▶ _Exercise instructions_
Read through the data below and state how many of its lines contain the word "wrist", adding nothing.

▶ _Supplied information_
● ● ● ● ●
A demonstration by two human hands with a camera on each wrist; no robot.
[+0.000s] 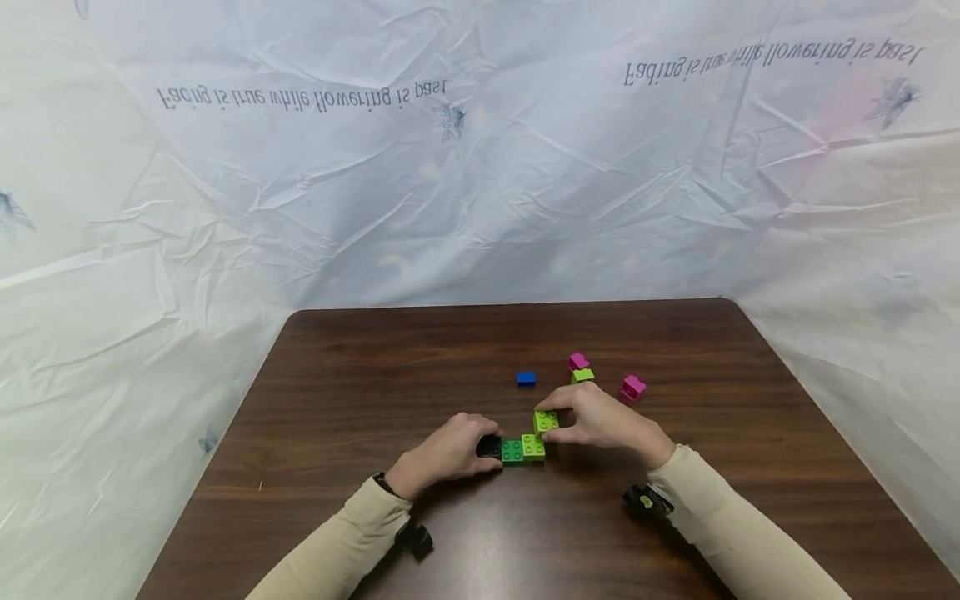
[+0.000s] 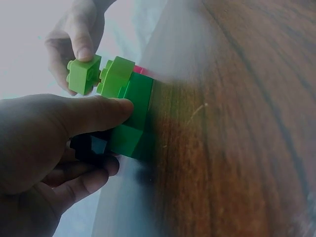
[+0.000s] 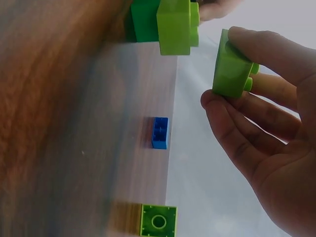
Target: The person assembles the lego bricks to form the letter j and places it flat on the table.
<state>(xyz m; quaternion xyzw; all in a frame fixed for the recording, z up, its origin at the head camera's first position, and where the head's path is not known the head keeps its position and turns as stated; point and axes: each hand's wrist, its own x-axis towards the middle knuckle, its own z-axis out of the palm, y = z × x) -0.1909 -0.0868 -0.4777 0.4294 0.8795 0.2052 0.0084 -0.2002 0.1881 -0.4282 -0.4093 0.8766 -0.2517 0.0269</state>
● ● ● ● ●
▶ _Answer section_
2